Fenomena ini seharusnya tidak perlu
terjadi, seandainya kita bisa memperlalukan para pemuda Islam dengan perlakuan
yang tepat, membina, mendampingi, membimbing dan mendorong mereka untuk maju
dan berprestasi, sehingga ummat dan masjid pun tidak kehilangan amunisi tenaga
dan Estafet perjuangan Islam. Gegap gempita dan meriahnya masjid dihari- hari
besar Islam atau saat bulan Ramadhan tiba, bukanlah kemeriahan semu dan menipu,
atau kemeriahan yang dipaksakan, bahkan dengan menghabiskan dana yang begitu
besar, tapi adalah kemeriahan itu adalah kemeriahan yang sesungguhnya, yang
berawal dari kesadaran dan kepeduliaan.
Dan perlu diingat, bahwa perlakuan saja
ternyata tidaklah cukup, tapi harus mampu menjadikan Pemuda/Remaja Islam masjid
menjadi bagian yang utuh dari masjid, bukan hanya pelengkap semata, disaat kita
menghajadkan acara besar yang butuh tenaga dan energi, kitapun bergegas-gesar
mencari-cari pemuda/remaja Islam masjid, tapi setelah acara selesai
pemuda/remaja pun tak sadar kita tinggalkan, dan ironisnya menjadikan
pemuda/remaja Islam hanya sebatas pelengkap seringkali kita ulang terus menerus
dan tahun ketahun, tanpa ada perbaikan dan pendekatan yang tepat.

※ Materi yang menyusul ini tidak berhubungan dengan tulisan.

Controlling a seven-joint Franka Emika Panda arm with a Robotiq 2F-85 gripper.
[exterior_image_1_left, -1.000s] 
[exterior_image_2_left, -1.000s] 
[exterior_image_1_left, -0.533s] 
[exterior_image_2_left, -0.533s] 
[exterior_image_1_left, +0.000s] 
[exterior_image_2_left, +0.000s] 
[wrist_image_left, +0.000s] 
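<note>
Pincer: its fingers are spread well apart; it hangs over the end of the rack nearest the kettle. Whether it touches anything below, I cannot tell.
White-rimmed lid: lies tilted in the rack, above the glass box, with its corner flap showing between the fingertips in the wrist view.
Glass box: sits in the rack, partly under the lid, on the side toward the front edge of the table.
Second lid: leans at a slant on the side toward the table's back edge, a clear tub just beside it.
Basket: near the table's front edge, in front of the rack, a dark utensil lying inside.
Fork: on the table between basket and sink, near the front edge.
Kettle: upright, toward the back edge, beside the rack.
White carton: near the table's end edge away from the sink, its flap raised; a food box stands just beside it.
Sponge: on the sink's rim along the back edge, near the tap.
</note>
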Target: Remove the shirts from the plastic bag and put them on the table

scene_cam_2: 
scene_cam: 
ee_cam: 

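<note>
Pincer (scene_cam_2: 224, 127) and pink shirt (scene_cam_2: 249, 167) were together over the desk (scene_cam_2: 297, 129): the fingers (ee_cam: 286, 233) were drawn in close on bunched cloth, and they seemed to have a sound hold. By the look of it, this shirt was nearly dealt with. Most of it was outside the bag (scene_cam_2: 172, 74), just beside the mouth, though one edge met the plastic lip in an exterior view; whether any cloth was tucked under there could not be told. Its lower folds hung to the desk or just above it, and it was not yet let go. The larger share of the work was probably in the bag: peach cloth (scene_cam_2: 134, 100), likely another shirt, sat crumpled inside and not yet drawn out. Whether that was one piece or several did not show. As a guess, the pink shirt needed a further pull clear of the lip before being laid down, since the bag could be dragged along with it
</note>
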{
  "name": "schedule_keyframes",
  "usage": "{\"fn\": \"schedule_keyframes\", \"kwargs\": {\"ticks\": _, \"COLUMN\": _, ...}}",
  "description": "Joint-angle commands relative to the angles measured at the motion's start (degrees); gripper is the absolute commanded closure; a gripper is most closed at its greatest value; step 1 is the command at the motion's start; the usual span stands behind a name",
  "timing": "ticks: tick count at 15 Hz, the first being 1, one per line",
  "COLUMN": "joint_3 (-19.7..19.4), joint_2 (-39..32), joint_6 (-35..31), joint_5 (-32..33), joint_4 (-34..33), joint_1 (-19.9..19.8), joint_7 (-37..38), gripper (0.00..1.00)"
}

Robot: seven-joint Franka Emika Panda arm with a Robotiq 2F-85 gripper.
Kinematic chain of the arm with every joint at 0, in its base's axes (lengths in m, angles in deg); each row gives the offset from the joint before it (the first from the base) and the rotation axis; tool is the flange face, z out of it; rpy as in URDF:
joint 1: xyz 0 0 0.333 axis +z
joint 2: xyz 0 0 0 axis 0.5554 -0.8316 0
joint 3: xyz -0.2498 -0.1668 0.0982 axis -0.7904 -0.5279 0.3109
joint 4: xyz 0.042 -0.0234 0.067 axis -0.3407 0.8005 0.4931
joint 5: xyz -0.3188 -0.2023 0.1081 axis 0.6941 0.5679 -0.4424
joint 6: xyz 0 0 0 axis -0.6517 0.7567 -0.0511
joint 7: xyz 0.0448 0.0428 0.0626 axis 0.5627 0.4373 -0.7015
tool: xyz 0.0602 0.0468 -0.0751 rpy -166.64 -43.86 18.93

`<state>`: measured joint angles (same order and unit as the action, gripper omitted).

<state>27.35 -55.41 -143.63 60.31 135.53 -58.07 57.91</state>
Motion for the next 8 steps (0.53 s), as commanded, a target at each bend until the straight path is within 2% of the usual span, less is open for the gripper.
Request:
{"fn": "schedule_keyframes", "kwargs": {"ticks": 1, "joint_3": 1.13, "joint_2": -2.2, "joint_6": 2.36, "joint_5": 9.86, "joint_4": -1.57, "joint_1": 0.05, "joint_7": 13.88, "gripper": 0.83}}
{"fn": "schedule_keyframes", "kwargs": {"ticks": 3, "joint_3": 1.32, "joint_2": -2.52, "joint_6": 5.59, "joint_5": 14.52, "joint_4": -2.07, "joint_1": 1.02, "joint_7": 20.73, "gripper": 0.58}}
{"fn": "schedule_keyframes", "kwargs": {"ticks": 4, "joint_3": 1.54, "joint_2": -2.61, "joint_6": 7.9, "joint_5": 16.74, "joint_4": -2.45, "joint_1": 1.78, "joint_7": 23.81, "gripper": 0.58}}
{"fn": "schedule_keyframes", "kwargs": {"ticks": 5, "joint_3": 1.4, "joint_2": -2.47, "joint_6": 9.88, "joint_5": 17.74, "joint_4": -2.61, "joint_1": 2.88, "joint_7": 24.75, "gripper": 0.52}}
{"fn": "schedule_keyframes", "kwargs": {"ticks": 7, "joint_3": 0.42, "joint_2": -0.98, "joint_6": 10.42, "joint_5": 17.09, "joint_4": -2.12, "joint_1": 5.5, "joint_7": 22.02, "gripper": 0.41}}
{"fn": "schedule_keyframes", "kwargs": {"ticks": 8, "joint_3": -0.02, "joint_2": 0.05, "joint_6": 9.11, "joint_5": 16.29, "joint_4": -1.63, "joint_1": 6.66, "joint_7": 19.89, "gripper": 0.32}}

Apa yang saya tulis ini bukanlah tanpa
fakta, karena memang pemuda/remaja Islam saat ini peran dan kiprahnya baru
sebatas pelengkap semata. Kalau anda tidak percaya, coba renungkan, dari sekian
kebijakan dan program yang ada dimasjid, sangat jarang bahkan tidak pernah
melibatkan pemuda/remaja Islam untuk mengambil peran, yang ada hanya perintah
atau program yang sudah jadi dan siap dilaksanakan, baik itu Hari Raya Qurban,
Pembangunan masjid, Kegiatan Romadhan dll. Begitu pula dalam setiap musyawarah
masjid,kebanyakan masjid jarang ada wakil pemuda yang diikutkan, untuk
berargumentasi dan berpendapat, bahkan jika perlu ide dan gagasan anak muda
Islam disepakati dan dijalankan bersama, jika ide itu baik dan realistis. Tapi
kenyataannya, para pemuda yang terabaikan keinginan dan harapannya untuk
membangun ummat melalui masjid, dan tak jarang ketika berbeda pendapat, sikap
otoriter (merasa berkuasa) pun dijadikan senjata ampuh untuk meredam semangat
dan kepeduliaan pemuda.
Oh ........pemuda yang bersemangat, jangan
patah semangat untuk terus berjuang, karena setiap langkah kita untuk beramal
guna memperbaiki ummat, kebaikkan dan manfaat dari setiap usaha dan pengorbanan
kita sesungguhnya akan kembali pada diri kita sendiri. Dan pasti Allah Swt akan
memberiakan balasan yang baik pada kita. Semoga cita-cita dan perjuangan Islam
akan terwujud ditangan kita para pemuda, Amiin
Wallahu a’am bishowab
Kita harus mampu menjadikan Pemuda/Remaja Islam masjid menjadi bagian yang utuh dari masjid, bukan hanya pelengkap semata, disaat kita menghajadkan acara besar yang butuh tenaga dan energi, kitapun bergegas-gesar mencari-cari pemuda/remaja Islam masjid, tapi setelah acara selesai pemuda/remaja pun tak sadar kita tinggalkan, dan ironisnya menjadikan pemuda/remaja Islam hanya sebatas pelengkap seringkali kita ulang terus menerus dan tahun ketahun, tanpa ada perbaikan dan pendekatan yang tepat.